- **What you are asked to do**
Transcribe exactly, and only, the lines running from the one that contains "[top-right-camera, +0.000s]" through the last line of the material. No pictures.

- **Data extract**
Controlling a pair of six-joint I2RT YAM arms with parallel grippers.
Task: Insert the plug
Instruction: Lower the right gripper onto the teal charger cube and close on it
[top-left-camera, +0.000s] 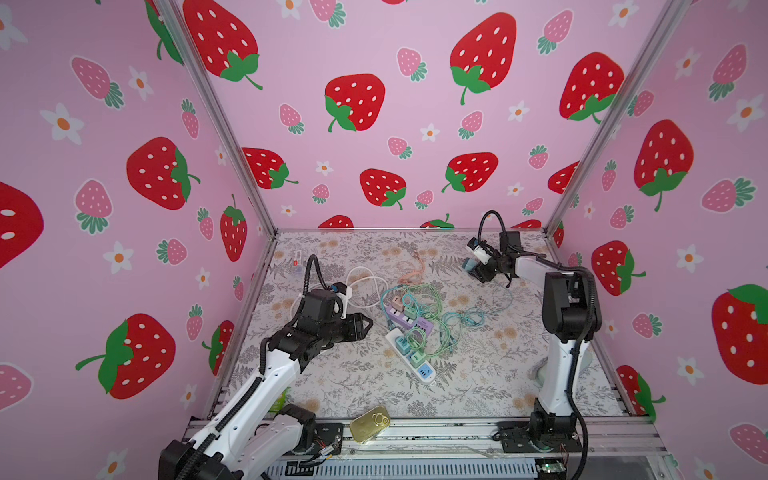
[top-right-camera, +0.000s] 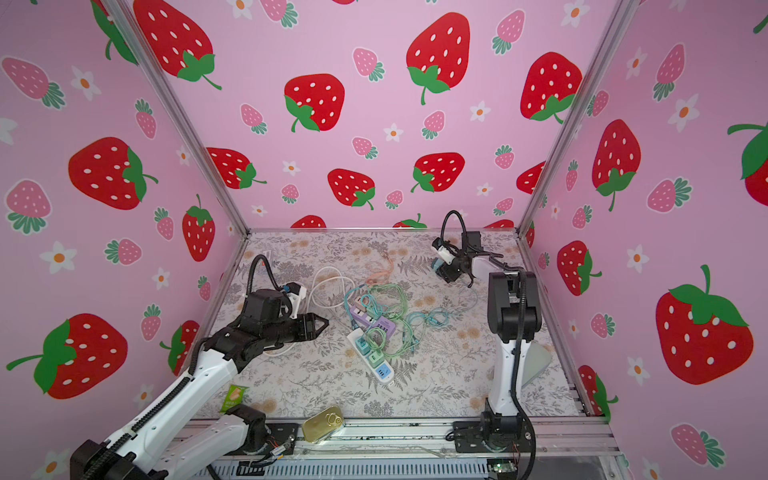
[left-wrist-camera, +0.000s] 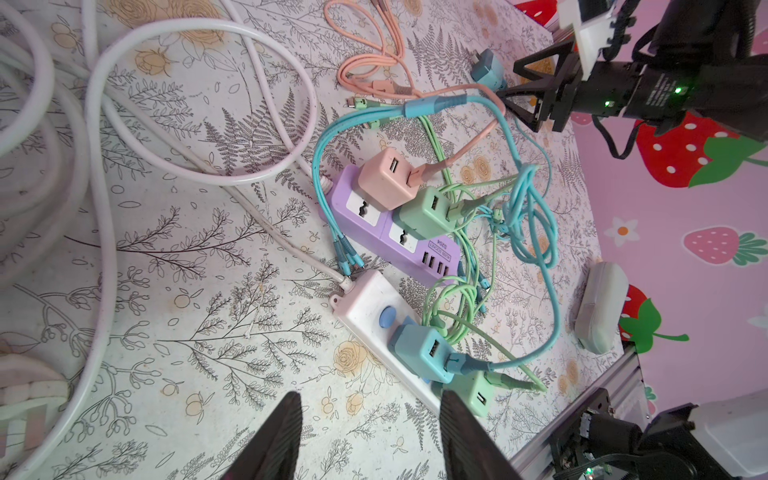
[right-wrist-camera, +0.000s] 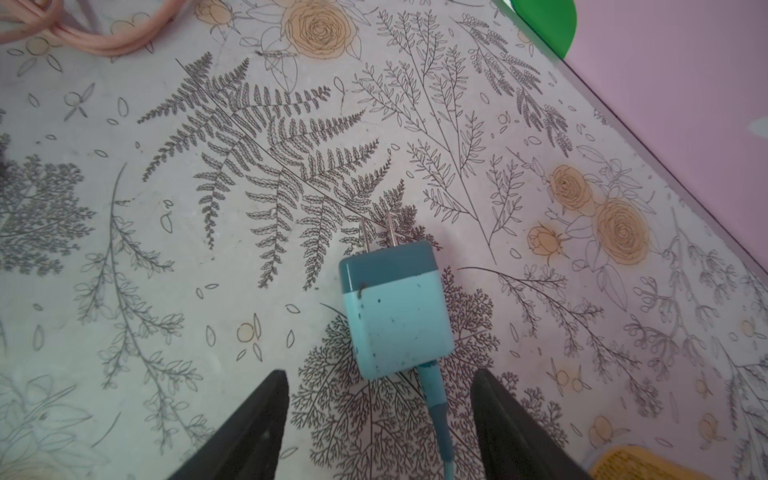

- **Response for this exercise**
[top-right-camera, +0.000s] 
[left-wrist-camera, +0.000s] 
[right-wrist-camera, +0.000s] 

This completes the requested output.